Runes — Middle Level¶

Introduction¶

Focus: "Why?" and "When to use?"

Understanding runes at the middle level means grasping the design decisions behind Go's text handling: why strings are byte sequences, when rune conversion is necessary vs wasteful, how UTF-8 encoding works internally, and what the real pitfalls are when processing international text in production.

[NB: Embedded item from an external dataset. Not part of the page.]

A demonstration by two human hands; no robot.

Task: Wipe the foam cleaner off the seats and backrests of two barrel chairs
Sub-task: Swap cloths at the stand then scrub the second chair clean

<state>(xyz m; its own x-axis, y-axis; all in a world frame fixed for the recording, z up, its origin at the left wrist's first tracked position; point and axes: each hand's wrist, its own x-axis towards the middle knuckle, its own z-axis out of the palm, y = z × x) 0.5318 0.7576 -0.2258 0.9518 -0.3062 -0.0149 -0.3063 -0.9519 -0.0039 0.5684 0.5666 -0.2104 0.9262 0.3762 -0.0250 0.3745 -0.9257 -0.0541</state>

Evolution & Historical Context¶

Go was designed with UTF-8 as a first-class concern. Rob Pike and Ken Thompson (co-creators of Go) also co-invented the UTF-8 encoding standard. This is why:

Go source files are UTF-8 by definition
Go strings are UTF-8 byte sequences
range over strings decodes UTF-8 automatically
rune (code point) is a distinct concept from byte

The choice to make strings byte sequences (not character sequences) was deliberate: it makes string operations O(1) for length and O(n) for indexing — no hidden costs.

Why Bytes vs Runes?¶

The Design Trade-Off¶

s := "Hello"
len(s)  // O(1) — stored as field, always bytes
// If strings were character sequences, len() would be O(n) for UTF-8

// Go's choice: cheap bytes, explicit rune conversion
// The programmer decides when character-level access is needed

When You Need Runes vs When You Don't¶

// Need runes:
truncate(s, maxChars int)  // truncate by character count
reverse(s string)          // reverse by character
charAt(s string, n int)    // nth character

// Don't need runes (byte operations suffice):
strings.Contains(s, "hello")  // substring search
strings.Replace(s, "a", "b")  // byte-level replacement (works for ASCII substrings)
len(s)                        // byte count (often what you need for buffers)

UTF-8 Encoding Deep Dive¶

How UTF-8 Works¶

Code point range    | UTF-8 bytes | Pattern
U+0000 - U+007F    | 1 byte     | 0xxxxxxx
U+0080 - U+07FF    | 2 bytes    | 110xxxxx 10xxxxxx
U+0800 - U+FFFF    | 3 bytes    | 1110xxxx 10xxxxxx 10xxxxxx
U+10000 - U+10FFFF | 4 bytes    | 11110xxx 10xxxxxx 10xxxxxx 10xxxxxx

Example: "中" (U+4E2D = 0x4E2D)
Binary: 0100 1110 0010 1101
3-byte pattern: 1110xxxx 10xxxxxx 10xxxxxx
Fill in bits:   11100100 10111000 10101101
Hex:            E4       B8       AD

Detecting Multi-Byte Characters¶

import "unicode/utf8"

// Decode one rune from the beginning of a byte slice
r, size := utf8.DecodeRune([]byte("中文"))
fmt.Println(r, size)  // 20013 3 (rune value, byte size)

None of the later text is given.